“FENWAY'S BEST PLAYERS”


 
1908-1917
#6   LARRY GARDNER

In the foothills of the northernmost Green Mountains, just 16 miles from Vermont's Canadian border, the village of Enosburg Falls proclaims itself "Dairy Center of the World." One recent addition is a Vermont historical site marker commemorating the birthplace of Larry Gardner. A Civil War hero? An innovator of farming techniques? Hardly. Long considered the greatest baseball player to come out of Vermont, Gardner was the regular third baseman on four World Series championship teams, the Boston Red Sox of 1912, 1915 and 1916.

In 1905, Larry Gardner rose to what stardom a small town near the Canadian border could offer. He played baseball. Larry tossed his fifth shutout in seven games against Newport High School on May 27. More than two weeks later he closed the season with a 10-1 win over Newport, which "would have been a shutout, but for a wild throw in the first which let in Newport's only run." The team's 7-1 record, according to the Enosburg Standard, clinched the high school championship of Vermont. Larry went on to be the star shortstop of UVM, batting .400 in 1907. During the course of UVM's 1908 season, Larry received several offers by telegram from John Taylor, president of the Boston Americans (at that point just starting to be called the "Red Sox"). After his senior year final examinations, he reported directly to St. Louis, where the Red Sox were in the midst of a western road trip. Larry remembered feeling "like a lost kid from the green hills" that summer. "Before this time I'd never seen a big league game," he said. "I'd been to the city a few times and while there held on to the hand of an older person for fear of getting lost."

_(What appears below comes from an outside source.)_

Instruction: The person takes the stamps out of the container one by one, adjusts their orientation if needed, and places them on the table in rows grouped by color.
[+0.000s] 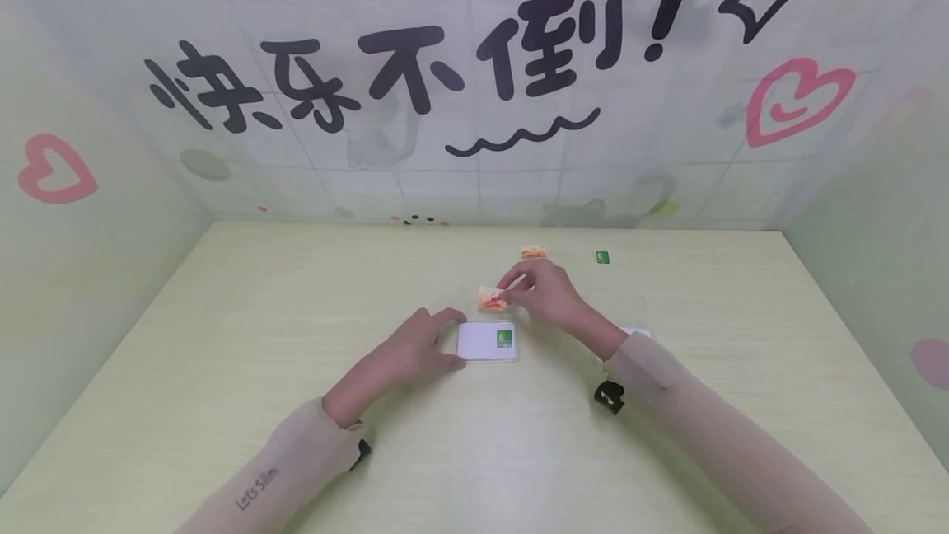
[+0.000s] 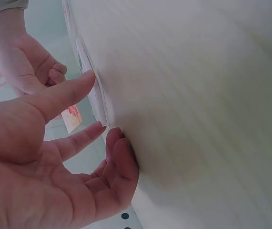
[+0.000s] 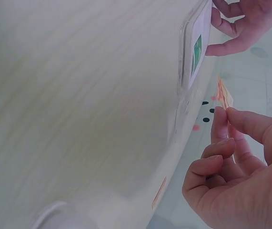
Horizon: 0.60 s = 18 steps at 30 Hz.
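Observation:
My right hand [image 1: 544, 293] pinches a small orange picture stamp [image 1: 491, 300] between thumb and index finger, above the far side of a shallow clear case [image 1: 516, 353]. Its remaining fingers curl inward in the right wrist view. Inside the case lies a white card [image 1: 477, 341], with a green stamp [image 1: 504, 339] toward its right end. My left hand [image 1: 417, 346] holds the case at its left end, index finger at the far corner and thumb at the near one. Behind the case, its transparent lid [image 1: 470, 297] stands open, partly hidden by the held stamp.
Farther back on the table lie another orange stamp [image 1: 533, 252] and another green stamp [image 1: 602, 257]. A second case [image 1: 638, 331] is mostly hidden under my right forearm. Printed walls enclose the table at the back and both sides.

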### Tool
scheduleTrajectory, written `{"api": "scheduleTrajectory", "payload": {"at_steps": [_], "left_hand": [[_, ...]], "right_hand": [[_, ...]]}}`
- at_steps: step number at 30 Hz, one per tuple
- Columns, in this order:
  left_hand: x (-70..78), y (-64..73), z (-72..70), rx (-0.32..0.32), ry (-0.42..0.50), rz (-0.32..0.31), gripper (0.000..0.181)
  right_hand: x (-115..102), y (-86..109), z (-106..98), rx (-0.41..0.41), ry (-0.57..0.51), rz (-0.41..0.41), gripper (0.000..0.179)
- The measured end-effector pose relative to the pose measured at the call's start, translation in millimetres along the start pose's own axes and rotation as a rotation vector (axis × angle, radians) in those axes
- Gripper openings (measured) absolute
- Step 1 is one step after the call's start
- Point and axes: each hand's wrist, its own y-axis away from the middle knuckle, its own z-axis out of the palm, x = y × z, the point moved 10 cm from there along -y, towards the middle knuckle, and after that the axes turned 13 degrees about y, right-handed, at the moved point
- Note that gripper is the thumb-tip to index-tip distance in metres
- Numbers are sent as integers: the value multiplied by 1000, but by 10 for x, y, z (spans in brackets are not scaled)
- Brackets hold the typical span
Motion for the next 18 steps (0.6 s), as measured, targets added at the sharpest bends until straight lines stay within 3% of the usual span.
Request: {"api": "scheduleTrajectory", "payload": {"at_steps": [6,18], "left_hand": [[31,31,-5,-2,-2,14,61],[-67,10,1,-56,75,65,58]], "right_hand": [[17,-29,-11,13,0,1,11],[1,-67,-56,31,2,1,12]]}}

In his first official major league game, Larry replaced an injured Harry Lord in extra innings and ripped a game-winning double to beat the Washington Senators at Boston's Huntington Avenue Grounds. During the 1912 season Gardner and his best friend on the Red Sox, Harry Hooper, lived together in Winthrop on Boston's North Shore. During mornings the two players viewed the bay and took dips in the salt water before driving to brand new Fenway Park in their four-cylinder Stutz roadster, which they co-owned. They cooked shellfish by digging a hole in the sand, throwing in hot rocks and covering the hole with seaweed. That 1912 season was a breakthrough year for both the Red Sox and Larry Gardner.

Boston ran away with the American League, besting second-place Washington by 14 games, and Gardner hit .315 with a team-leading 18 triples. Larry Gardner was on top of the world that winter. He was named the first-team third baseman on Baseball Magazine's All-America team, the first of four such selections he earned over the course of his career. Then he signed a three-year contract with the Red Sox. Still Larry remained his same humble self. “He has a disposition as sweet as the wild flowers that grow on the mountains of Vermont,” wrote Tim Murnane.

On July 11, 1914, Larry Gardner collected three hits to make a winner of a rookie southpaw in his first big-league pitching appearance – a young man by the name of George Herman Ruth.  After hitting .259 and a career low .258 in the previous two seasons, Larry rebounded in 1916 to hit .308 despite playing with a dislocated big toe. His batting average was fifth best in the American League, behind only Tris Speaker, Ty Cobb, Shoeless Joe Jackson, and Amos Strunk.

With Speaker gone to Cleveland, Gardner became the biggest bat in Boston’s lineup as the Red Sox won their second consecutive AL pennant. Then he enhanced his reputation as a clutch player by smashing two home runs in the 1916 World Series against the Brooklyn Robins.  Despite his heroics, Larry couldn’t get a raise. The most Red Sox owner Harry Frazee offered was to bring Larry’s new bride, the former Margaret Fourney of Canton, Ohio, to spring training at Hot Springs, Arkansas, as the club’s guest. “I told my wife to take 40 baths a day and ride horses the rest of the time,” Larry said. “We really stuck Harry on that one!” In 1917 his batting average fell from .308 to .265, giving the Red Sox an idea that he was slipping after 10 years of service.  On March 1, 1918, Boston traded Gardner, reserve outfielder Tillie Walker, and backup catcher Hick Cady to the Philadelphia Athletics for first baseman Stuffy McInnis.

Larry Gardner was baseball coach for UVM and later named UVM's athletic director in 1942, and he held both positions until his retirement from the university in 1952.